What you are asked to do: For each line in the records, produce an exact copy.

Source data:
* * *

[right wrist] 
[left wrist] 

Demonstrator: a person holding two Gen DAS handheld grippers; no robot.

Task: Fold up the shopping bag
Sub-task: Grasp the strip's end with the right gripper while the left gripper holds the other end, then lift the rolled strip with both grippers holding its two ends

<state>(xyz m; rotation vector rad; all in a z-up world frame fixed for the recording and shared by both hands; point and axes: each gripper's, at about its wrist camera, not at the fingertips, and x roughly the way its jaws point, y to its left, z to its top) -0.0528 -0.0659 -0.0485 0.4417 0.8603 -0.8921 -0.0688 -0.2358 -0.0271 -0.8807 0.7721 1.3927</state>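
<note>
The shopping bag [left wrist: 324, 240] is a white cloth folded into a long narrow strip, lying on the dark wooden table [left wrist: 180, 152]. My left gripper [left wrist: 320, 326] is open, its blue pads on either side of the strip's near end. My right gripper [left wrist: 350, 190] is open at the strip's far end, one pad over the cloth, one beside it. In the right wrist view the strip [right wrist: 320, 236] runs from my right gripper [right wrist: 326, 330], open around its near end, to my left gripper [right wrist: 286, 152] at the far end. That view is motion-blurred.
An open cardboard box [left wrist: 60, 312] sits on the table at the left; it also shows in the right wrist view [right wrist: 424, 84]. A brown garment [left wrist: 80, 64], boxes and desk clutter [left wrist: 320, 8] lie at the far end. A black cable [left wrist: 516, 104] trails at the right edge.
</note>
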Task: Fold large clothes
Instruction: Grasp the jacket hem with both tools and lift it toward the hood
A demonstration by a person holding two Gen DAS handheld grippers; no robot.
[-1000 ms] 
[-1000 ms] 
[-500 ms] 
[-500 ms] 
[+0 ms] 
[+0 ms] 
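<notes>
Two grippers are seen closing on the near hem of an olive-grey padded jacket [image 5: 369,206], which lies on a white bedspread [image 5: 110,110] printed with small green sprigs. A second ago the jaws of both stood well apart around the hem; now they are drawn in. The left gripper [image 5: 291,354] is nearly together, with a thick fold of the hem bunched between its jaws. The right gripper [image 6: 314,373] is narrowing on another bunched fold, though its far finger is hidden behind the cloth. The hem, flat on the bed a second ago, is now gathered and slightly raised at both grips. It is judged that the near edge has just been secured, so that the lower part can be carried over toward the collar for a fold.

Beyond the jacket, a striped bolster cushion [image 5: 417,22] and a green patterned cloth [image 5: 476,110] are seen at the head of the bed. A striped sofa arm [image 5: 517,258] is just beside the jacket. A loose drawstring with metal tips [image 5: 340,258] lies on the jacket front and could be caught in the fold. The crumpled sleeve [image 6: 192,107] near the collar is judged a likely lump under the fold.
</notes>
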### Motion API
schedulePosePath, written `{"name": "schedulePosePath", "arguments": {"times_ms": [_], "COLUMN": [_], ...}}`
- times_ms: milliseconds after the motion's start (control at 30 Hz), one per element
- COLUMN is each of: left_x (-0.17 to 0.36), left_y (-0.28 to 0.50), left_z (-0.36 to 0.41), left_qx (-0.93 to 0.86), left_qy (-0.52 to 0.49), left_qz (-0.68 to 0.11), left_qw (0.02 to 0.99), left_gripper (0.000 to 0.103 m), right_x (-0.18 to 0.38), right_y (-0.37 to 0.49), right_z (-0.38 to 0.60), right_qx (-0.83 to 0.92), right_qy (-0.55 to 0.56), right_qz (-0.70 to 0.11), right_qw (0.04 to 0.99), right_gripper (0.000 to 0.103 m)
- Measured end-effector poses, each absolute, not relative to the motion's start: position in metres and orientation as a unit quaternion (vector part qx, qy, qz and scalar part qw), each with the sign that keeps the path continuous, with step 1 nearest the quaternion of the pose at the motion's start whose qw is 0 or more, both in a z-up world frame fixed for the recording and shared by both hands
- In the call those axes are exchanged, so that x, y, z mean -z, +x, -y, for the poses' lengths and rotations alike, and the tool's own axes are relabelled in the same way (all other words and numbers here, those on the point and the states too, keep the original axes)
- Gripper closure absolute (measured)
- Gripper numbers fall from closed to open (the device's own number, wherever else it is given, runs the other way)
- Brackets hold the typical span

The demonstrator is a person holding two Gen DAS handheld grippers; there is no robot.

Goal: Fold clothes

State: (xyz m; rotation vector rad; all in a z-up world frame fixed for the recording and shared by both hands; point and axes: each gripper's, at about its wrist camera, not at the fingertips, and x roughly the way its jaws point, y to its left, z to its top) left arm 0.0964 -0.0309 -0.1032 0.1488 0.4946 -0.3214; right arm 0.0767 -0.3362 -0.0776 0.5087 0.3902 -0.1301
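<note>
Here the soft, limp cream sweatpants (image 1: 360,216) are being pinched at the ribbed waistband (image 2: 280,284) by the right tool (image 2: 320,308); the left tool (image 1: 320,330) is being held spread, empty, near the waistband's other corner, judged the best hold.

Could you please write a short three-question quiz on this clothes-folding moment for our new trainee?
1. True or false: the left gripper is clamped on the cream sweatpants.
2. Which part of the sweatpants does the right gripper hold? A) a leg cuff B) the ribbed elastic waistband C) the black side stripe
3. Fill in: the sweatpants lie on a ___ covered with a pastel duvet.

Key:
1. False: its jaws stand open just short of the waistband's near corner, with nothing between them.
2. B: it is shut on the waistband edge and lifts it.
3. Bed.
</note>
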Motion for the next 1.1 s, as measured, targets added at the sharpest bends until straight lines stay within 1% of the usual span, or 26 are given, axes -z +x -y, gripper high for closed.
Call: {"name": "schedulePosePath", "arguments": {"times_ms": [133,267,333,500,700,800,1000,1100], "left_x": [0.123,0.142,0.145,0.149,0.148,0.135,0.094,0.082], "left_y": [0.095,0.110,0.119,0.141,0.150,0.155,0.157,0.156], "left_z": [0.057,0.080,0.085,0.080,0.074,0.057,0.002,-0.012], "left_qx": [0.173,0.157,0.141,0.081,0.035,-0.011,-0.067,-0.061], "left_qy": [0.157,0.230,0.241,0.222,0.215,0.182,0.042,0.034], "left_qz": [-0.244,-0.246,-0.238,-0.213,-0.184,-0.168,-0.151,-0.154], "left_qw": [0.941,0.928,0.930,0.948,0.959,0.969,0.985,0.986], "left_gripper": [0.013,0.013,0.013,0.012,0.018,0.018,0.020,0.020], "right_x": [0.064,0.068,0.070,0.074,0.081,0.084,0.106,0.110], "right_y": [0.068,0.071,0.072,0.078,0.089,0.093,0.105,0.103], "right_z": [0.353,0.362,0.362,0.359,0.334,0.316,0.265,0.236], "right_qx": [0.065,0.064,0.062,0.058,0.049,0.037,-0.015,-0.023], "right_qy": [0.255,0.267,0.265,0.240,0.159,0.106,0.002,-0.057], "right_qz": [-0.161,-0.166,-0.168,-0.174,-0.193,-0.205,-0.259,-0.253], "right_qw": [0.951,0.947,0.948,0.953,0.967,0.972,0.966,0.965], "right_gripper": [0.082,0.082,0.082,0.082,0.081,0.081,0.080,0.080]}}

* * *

Exercise solution:
[right wrist] 
[left wrist] 

Demonstrator: a person holding two Gen DAS handheld grippers; no robot.

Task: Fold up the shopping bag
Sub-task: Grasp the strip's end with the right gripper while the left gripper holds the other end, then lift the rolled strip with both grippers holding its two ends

<state>(xyz m; rotation vector rad; all in a z-up world frame fixed for the recording and shared by both hands; point and axes: each gripper's, at about its wrist camera, not at the fingertips, and x roughly the way its jaws point, y to its left, z to its top) -0.0528 -0.0659 -0.0485 0.4417 0.8603 -0.8921 -0.0688 -0.2358 -0.0271 -0.8807 0.7721 1.3927</state>
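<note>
The shopping bag [left wrist: 324, 240] is a white cloth folded into a long narrow strip, lying on the dark wooden table [left wrist: 180, 152]. My left gripper [left wrist: 320, 326] is open, its blue pads on either side of the strip's near end. My right gripper [left wrist: 350, 190] is open at the strip's far end, one pad over the cloth, one beside it. In the right wrist view the strip [right wrist: 320, 236] runs from my right gripper [right wrist: 326, 330], open around its near end, to my left gripper [right wrist: 286, 152] at the far end. That view is motion-blurred.
An open cardboard box [left wrist: 60, 312] sits on the table at the left; it also shows in the right wrist view [right wrist: 424, 84]. A brown garment [left wrist: 80, 64], boxes and desk clutter [left wrist: 320, 8] lie at the far end. A black cable [left wrist: 516, 104] trails at the right edge.
</note>
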Task: Fold large clothes
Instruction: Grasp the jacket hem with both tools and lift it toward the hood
A demonstration by a person holding two Gen DAS handheld grippers; no robot.
[-1000 ms] 
[-1000 ms] 
[-500 ms] 
[-500 ms] 
[+0 ms] 
[+0 ms] 
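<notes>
Two grippers are seen closing on the near hem of an olive-grey padded jacket [image 5: 369,206], which lies on a white bedspread [image 5: 110,110] printed with small green sprigs. A second ago the jaws of both stood well apart around the hem; now they are drawn in. The left gripper [image 5: 291,354] is nearly together, with a thick fold of the hem bunched between its jaws. The right gripper [image 6: 314,373] is narrowing on another bunched fold, though its far finger is hidden behind the cloth. The hem, flat on the bed a second ago, is now gathered and slightly raised at both grips. It is judged that the near edge has just been secured, so that the lower part can be carried over toward the collar for a fold.

Beyond the jacket, a striped bolster cushion [image 5: 417,22] and a green patterned cloth [image 5: 476,110] are seen at the head of the bed. A striped sofa arm [image 5: 517,258] is just beside the jacket. A loose drawstring with metal tips [image 5: 340,258] lies on the jacket front and could be caught in the fold. The crumpled sleeve [image 6: 192,107] near the collar is judged a likely lump under the fold.
</notes>
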### Motion API
schedulePosePath, written `{"name": "schedulePosePath", "arguments": {"times_ms": [_], "COLUMN": [_], ...}}`
- times_ms: milliseconds after the motion's start (control at 30 Hz), one per element
- COLUMN is each of: left_x (-0.17 to 0.36), left_y (-0.28 to 0.50), left_z (-0.36 to 0.41), left_qx (-0.93 to 0.86), left_qy (-0.52 to 0.49), left_qz (-0.68 to 0.11), left_qw (0.02 to 0.99), left_gripper (0.000 to 0.103 m), right_x (-0.18 to 0.38), right_y (-0.37 to 0.49), right_z (-0.38 to 0.60), right_qx (-0.83 to 0.92), right_qy (-0.55 to 0.56), right_qz (-0.70 to 0.11), right_qw (0.04 to 0.99), right_gripper (0.000 to 0.103 m)
- Measured end-effector poses, each absolute, not relative to the motion's start: position in metres and orientation as a unit quaternion (vector part qx, qy, qz and scalar part qw), each with the sign that keeps the path continuous, with step 1 nearest the quaternion of the pose at the motion's start whose qw is 0 or more, both in a z-up world frame fixed for the recording and shared by both hands
- In the call those axes are exchanged, so that x, y, z mean -z, +x, -y, for the poses' lengths and rotations alike, and the tool's own axes are relabelled in the same way (all other words and numbers here, those on the point and the states too, keep the original axes)
- Gripper closure absolute (measured)
- Gripper numbers fall from closed to open (the device's own number, wherever else it is given, runs the other way)
- Brackets hold the typical span

The demonstrator is a person holding two Gen DAS handheld grippers; there is no robot.

Goal: Fold clothes

State: (xyz m; rotation vector rad; all in a z-up world frame fixed for the recording and shared by both hands; point and axes: each gripper's, at about its wrist camera, not at the fingertips, and x roughly the way its jaws point, y to its left, z to its top) left arm 0.0964 -0.0309 -0.1032 0.1488 0.4946 -0.3214; right arm 0.0767 -0.3362 -0.0776 0.5087 0.3902 -0.1301
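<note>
Here the soft, limp cream sweatpants (image 1: 360,216) are being pinched at the ribbed waistband (image 2: 280,284) by the right tool (image 2: 320,308); the left tool (image 1: 320,330) is being held spread, empty, near the waistband's other corner, judged the best hold.

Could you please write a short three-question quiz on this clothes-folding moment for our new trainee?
1. True or false: the left gripper is clamped on the cream sweatpants.
2. Which part of the sweatpants does the right gripper hold? A) a leg cuff B) the ribbed elastic waistband C) the black side stripe
3. Fill in: the sweatpants lie on a ___ covered with a pastel duvet.

Key:
1. False: its jaws stand open just short of the waistband's near corner, with nothing between them.
2. B: it is shut on the waistband edge and lifts it.
3. Bed.
</note>
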Motion for the next 1.1 s, as measured, targets added at the sharpest bends until straight lines stay within 1% of the usual span, or 26 are given, axes -z +x -y, gripper high for closed.
Call: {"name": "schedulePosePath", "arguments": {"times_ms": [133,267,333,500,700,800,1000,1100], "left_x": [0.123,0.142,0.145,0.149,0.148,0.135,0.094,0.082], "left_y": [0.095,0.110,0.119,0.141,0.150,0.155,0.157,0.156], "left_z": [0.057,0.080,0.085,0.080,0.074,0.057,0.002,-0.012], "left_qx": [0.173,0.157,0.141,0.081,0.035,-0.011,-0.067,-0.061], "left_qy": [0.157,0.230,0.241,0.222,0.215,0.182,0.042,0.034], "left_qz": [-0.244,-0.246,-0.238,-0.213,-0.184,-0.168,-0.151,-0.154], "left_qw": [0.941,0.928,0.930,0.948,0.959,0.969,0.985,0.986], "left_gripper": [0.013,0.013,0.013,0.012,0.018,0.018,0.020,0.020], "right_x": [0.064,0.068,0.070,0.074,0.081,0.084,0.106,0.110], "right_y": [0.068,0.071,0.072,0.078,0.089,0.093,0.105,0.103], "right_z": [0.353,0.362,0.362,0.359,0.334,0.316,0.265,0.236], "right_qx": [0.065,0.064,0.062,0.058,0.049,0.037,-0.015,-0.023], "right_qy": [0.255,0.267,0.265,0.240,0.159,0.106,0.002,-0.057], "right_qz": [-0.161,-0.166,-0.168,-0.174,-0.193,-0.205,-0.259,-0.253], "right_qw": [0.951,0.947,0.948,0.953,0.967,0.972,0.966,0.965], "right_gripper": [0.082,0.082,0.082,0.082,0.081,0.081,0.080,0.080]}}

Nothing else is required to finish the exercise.